Inilah buah pahit dari sistem sistem sekuler-liberal. Masyarakat menjadi permisif, pendidikan dangkal akidah, serta media yang membangkitkan syahwat bebas tumbuh. Padahal sejatinya, jika nilai Ilahiah dibuang dari ruang publik, maka jalan menuju kehancuran akan terbuka luas.
Di dalam sebuah hadis disebutkan, “Jika zina dan riba telah menyebar luas di suatu kaum, maka mereka telah menghalalkan azab Allah atas diri mereka.” (HR. Al-Hakim, Al-Baihaqi, dan Ath-Thabrani)
Maka dari itu, jalan untuk menyelesaikan persoalan ini tidak lain dan tidak bukan dengan mengubah keadaan dari sistem sekuler-liberal, menjadi sistem yang Haq, yaitu sistem Islam.
Selama solusi yang ditawarkan masih dalam lingkup lingkaran sekularisme, hasilnya hanya tambal sulam. Karenanya, dibutuh revolusi sistem, bukan sebatas revisi undang-undang. Sebab, Islam memiliki sistem lengkap untuk mencegah penyimpangan. Dalam Islam, negara berkewajiban menjaga moral publik dengan menerapkan aturan syariat yang menyeluruh hingga ke akarnya, melalui sistem pendidikan, media, pengawasan, dan penegakan hukum.
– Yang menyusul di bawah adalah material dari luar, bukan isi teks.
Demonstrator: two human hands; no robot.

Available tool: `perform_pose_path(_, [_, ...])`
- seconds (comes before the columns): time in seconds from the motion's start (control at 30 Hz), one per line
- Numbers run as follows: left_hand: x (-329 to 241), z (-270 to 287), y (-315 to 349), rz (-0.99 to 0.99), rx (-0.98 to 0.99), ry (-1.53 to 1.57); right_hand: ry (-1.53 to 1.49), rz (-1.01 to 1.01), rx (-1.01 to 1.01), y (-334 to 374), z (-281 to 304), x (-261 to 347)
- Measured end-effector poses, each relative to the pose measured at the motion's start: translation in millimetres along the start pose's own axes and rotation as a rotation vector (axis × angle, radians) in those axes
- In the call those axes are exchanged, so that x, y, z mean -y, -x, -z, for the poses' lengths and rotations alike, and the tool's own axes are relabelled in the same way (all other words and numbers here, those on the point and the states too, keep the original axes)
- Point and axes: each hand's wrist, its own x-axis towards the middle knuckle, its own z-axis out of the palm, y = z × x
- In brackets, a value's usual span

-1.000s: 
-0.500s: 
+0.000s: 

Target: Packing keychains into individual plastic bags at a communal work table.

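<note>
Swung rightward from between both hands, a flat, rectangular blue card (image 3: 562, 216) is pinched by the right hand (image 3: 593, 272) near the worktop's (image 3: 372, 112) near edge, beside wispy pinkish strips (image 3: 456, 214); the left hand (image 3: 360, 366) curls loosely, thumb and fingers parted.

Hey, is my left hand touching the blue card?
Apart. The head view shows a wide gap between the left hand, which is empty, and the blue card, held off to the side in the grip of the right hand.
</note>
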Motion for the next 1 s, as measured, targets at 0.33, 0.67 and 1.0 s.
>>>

Dalam hal penegakan hukum, syariat Islam menetapkan sanksi tegas bagi pelaku zina. Allah berfirman, “Perempuan yang berzina, maka deralah tiap-tiap seorang dari keduanya seratus kali dera.” (QS. An-Nur:2)
Tidak hanya itu, Islam juga mencegah terjadinya perilaku menyimpang sejak dini melalui pendidikan yang menanamkan akidah dan pemahaman tentang halal dan haram, serta pembatasan pergaulan yang jelas antara laki-laki dan perempuan. Di samping itu, media pun ditertibkan secara ketat agar tidak ada celah sedikitpun untuk menyebarkan pornografi.
Alhasil, jelaslah bahwa Islam kafah (menyeluruh) bukan sekedar solusi spritual, tetapi juga sistem kehidupan yang memuliakan manusia dan menjaga kemuliaan keluarga serta generasi. Hanya dengan penerapan Islam secara total (kafah) umat mampu membangun peradaban emas yang bersih dari penyimpangan dan penuh keberkahan, seperti masa kekhalifahan dahulu. Karena itu, selayaknya umat memperjuangkan penegakan Islam sebagai satu-satunya jalan keselamatan dan kebaikan manusia.